__PROBLEM TO SOLVE__. Every record that follows should be printed verbatim.

__TASK DATA__.
***
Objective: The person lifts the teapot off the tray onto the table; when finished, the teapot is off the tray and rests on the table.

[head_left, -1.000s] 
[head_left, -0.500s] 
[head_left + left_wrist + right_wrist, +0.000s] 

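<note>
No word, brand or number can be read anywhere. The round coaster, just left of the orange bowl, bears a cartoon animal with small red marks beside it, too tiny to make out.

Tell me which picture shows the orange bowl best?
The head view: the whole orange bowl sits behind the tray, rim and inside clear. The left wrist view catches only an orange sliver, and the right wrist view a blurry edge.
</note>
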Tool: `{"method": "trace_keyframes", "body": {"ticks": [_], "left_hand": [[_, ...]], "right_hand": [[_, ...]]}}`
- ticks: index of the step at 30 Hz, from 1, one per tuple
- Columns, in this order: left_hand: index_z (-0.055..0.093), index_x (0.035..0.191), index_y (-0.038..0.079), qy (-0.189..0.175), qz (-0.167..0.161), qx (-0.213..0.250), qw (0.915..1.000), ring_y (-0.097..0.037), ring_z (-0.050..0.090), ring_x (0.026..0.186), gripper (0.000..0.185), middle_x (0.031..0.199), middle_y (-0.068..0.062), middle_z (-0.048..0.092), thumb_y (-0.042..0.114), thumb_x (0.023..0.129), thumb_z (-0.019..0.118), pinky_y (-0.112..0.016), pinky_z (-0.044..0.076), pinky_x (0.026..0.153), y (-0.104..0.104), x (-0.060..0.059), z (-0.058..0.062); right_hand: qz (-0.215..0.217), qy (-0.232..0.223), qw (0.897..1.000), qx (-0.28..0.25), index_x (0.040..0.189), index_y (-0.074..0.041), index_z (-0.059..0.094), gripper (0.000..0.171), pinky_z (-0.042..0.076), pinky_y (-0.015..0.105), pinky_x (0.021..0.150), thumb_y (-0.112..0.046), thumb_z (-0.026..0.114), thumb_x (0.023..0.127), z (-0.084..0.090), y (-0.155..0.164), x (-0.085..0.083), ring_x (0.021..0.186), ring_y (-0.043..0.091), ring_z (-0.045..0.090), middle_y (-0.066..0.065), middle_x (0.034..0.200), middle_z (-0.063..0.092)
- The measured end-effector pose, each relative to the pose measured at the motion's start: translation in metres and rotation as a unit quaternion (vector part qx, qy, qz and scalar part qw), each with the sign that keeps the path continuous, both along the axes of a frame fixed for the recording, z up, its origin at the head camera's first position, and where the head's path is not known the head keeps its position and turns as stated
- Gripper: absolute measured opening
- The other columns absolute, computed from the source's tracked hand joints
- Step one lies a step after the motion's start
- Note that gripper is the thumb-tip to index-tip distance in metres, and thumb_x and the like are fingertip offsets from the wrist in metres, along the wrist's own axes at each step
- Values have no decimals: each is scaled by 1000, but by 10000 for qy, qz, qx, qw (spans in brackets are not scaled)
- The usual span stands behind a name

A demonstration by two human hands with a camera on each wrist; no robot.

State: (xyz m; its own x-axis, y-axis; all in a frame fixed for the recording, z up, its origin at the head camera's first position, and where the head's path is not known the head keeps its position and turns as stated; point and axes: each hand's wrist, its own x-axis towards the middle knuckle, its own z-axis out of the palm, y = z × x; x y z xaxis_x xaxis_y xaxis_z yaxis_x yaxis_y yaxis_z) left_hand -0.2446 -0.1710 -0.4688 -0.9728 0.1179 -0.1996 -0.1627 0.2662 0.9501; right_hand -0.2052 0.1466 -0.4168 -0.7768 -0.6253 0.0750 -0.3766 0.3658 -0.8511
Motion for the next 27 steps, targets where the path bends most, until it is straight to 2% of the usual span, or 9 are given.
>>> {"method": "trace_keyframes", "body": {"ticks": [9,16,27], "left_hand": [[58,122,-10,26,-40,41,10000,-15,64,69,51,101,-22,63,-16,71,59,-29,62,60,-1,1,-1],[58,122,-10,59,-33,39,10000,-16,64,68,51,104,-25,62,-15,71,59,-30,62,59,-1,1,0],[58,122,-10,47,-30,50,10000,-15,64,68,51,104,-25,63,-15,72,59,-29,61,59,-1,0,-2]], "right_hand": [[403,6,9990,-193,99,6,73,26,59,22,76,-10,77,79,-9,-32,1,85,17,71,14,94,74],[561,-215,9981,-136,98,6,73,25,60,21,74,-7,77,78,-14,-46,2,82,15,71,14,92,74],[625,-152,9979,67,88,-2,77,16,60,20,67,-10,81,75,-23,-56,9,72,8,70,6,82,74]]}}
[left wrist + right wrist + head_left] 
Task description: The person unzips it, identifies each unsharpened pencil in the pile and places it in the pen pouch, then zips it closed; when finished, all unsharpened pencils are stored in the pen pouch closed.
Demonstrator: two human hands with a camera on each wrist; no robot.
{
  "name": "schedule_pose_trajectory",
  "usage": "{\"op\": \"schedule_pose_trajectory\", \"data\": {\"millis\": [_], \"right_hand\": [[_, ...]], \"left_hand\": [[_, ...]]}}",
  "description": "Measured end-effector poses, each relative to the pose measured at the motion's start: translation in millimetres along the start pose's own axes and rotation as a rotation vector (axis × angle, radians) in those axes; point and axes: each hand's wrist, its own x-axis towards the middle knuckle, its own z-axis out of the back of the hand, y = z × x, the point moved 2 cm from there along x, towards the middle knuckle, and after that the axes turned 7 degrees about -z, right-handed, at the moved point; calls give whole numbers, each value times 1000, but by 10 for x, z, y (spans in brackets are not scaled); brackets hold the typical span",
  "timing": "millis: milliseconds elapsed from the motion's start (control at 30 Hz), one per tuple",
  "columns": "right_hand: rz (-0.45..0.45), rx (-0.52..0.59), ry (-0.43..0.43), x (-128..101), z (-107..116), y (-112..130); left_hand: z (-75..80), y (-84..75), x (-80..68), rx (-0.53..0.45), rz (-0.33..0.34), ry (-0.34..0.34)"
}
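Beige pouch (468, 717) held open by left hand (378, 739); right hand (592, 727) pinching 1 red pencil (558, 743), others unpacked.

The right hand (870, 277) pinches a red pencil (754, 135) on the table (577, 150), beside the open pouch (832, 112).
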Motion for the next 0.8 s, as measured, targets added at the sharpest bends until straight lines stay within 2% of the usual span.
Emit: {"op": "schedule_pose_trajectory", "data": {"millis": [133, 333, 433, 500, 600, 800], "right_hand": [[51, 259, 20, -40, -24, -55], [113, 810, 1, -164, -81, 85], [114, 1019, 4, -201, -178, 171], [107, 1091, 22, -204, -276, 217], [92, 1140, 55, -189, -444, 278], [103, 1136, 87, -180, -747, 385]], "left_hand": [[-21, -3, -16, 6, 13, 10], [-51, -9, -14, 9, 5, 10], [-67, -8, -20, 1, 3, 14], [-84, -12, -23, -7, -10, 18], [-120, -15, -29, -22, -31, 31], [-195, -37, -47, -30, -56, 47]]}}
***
__OUTPUT OF THE EXERCISE__.
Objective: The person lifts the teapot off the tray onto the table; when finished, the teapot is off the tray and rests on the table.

[head_left, -1.000s] 
[head_left, -0.500s] 
[head_left + left_wrist + right_wrist, +0.000s] 

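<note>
No word, brand or number can be read anywhere. The round coaster, just left of the orange bowl, bears a cartoon animal with small red marks beside it, too tiny to make out.

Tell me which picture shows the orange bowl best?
The head view: the whole orange bowl sits behind the tray, rim and inside clear. The left wrist view catches only an orange sliver, and the right wrist view a blurry edge.
</note>
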Tool: `{"method": "trace_keyframes", "body": {"ticks": [_], "left_hand": [[_, ...]], "right_hand": [[_, ...]]}}`
- ticks: index of the step at 30 Hz, from 1, one per tuple
- Columns, in this order: left_hand: index_z (-0.055..0.093), index_x (0.035..0.191), index_y (-0.038..0.079), qy (-0.189..0.175), qz (-0.167..0.161), qx (-0.213..0.250), qw (0.915..1.000), ring_y (-0.097..0.037), ring_z (-0.050..0.090), ring_x (0.026..0.186), gripper (0.000..0.185), middle_x (0.031..0.199), middle_y (-0.068..0.062), middle_z (-0.048..0.092), thumb_y (-0.042..0.114), thumb_x (0.023..0.129), thumb_z (-0.019..0.118), pinky_y (-0.112..0.016), pinky_z (-0.044..0.076), pinky_x (0.026..0.153), y (-0.104..0.104), x (-0.060..0.059), z (-0.058..0.062); right_hand: qz (-0.215..0.217), qy (-0.232..0.223), qw (0.897..1.000), qx (-0.28..0.25), index_x (0.040..0.189), index_y (-0.074..0.041), index_z (-0.059..0.094), gripper (0.000..0.171), pinky_z (-0.042..0.076), pinky_y (-0.015..0.105), pinky_x (0.021..0.150), thumb_y (-0.112..0.046), thumb_z (-0.026..0.114), thumb_x (0.023..0.127), z (-0.084..0.090), y (-0.155..0.164), x (-0.085..0.083), ring_x (0.021..0.186), ring_y (-0.043..0.091), ring_z (-0.045..0.090), middle_y (-0.066..0.065), middle_x (0.034..0.200), middle_z (-0.063..0.092)
- The measured end-effector pose, each relative to the pose measured at the motion's start: translation in metres and rotation as a unit quaternion (vector part qx, qy, qz and scalar part qw), each with the sign that keeps the path continuous, both along the axes of a frame fixed for the recording, z up, its origin at the head camera's first position, and where the head's path is not known the head keeps its position and turns as stated
- Gripper: absolute measured opening
- The other columns absolute, computed from the source's tracked hand joints
- Step one lies a step after the motion's start
- Note that gripper is the thumb-tip to index-tip distance in metres, and thumb_x and the like are fingertip offsets from the wrist in metres, along the wrist's own axes at each step
- Values have no decimals: each is scaled by 1000, but by 10000 for qy, qz, qx, qw (spans in brackets are not scaled)
- The usual span stands behind a name

A demonstration by two human hands with a camera on each wrist; no robot.

State: (xyz m; its own x-axis, y-axis; all in a frame fixed for the recording, z up, its origin at the head camera's first position, and where the head's path is not known the head keeps its position and turns as stated; point and axes: each hand's wrist, its own x-axis towards the middle knuckle, its own z-axis out of the palm, y = z × x; x y z xaxis_x xaxis_y xaxis_z yaxis_x yaxis_y yaxis_z) left_hand -0.2446 -0.1710 -0.4688 -0.9728 0.1179 -0.1996 -0.1627 0.2662 0.9501; right_hand -0.2052 0.1466 -0.4168 -0.7768 -0.6253 0.0750 -0.3766 0.3658 -0.8511
Motion for the next 27 steps, targets where the path bends most, until it is straight to 2% of the usual span, or 9 are given.
>>> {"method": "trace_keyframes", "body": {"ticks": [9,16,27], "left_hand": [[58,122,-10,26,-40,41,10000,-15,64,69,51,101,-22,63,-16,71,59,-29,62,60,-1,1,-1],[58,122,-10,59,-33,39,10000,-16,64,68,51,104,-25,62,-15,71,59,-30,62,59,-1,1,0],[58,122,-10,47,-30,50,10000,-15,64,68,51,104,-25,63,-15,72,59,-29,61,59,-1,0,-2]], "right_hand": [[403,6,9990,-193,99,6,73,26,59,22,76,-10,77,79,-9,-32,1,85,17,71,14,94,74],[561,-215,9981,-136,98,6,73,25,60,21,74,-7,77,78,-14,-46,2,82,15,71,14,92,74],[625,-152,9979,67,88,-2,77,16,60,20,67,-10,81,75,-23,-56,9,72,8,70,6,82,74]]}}
[left wrist + right wrist + head_left] 
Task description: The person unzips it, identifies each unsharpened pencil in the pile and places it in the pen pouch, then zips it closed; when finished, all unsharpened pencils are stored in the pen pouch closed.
Demonstrator: two human hands with a camera on each wrist; no robot.
{
  "name": "schedule_pose_trajectory",
  "usage": "{\"op\": \"schedule_pose_trajectory\", \"data\": {\"millis\": [_], \"right_hand\": [[_, ...]], \"left_hand\": [[_, ...]]}}",
  "description": "Measured end-effector poses, each relative to the pose measured at the motion's start: translation in millimetres along the start pose's own axes and rotation as a rotation vector (axis × angle, radians) in those axes; point and axes: each hand's wrist, its own x-axis towards the middle knuckle, its own z-axis out of the back of the hand, y = z × x, the point moved 2 cm from there along x, towards the middle knuckle, and after that the axes turned 7 degrees about -z, right-handed, at the moved point; calls give whole numbers, each value times 1000, but by 10 for x, z, y (spans in brackets are not scaled); brackets hold the typical span",
  "timing": "millis: milliseconds elapsed from the motion's start (control at 30 Hz), one per tuple",
  "columns": "right_hand: rz (-0.45..0.45), rx (-0.52..0.59), ry (-0.43..0.43), x (-128..101), z (-107..116), y (-112..130); left_hand: z (-75..80), y (-84..75), x (-80..68), rx (-0.53..0.45), rz (-0.33..0.34), ry (-0.34..0.34)"
}
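Beige pouch (468, 717) held open by left hand (378, 739); right hand (592, 727) pinching 1 red pencil (558, 743), others unpacked.

The right hand (870, 277) pinches a red pencil (754, 135) on the table (577, 150), beside the open pouch (832, 112).
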Motion for the next 0.8 s, as measured, targets added at the sharpest bends until straight lines stay within 2% of the usual span.
Emit: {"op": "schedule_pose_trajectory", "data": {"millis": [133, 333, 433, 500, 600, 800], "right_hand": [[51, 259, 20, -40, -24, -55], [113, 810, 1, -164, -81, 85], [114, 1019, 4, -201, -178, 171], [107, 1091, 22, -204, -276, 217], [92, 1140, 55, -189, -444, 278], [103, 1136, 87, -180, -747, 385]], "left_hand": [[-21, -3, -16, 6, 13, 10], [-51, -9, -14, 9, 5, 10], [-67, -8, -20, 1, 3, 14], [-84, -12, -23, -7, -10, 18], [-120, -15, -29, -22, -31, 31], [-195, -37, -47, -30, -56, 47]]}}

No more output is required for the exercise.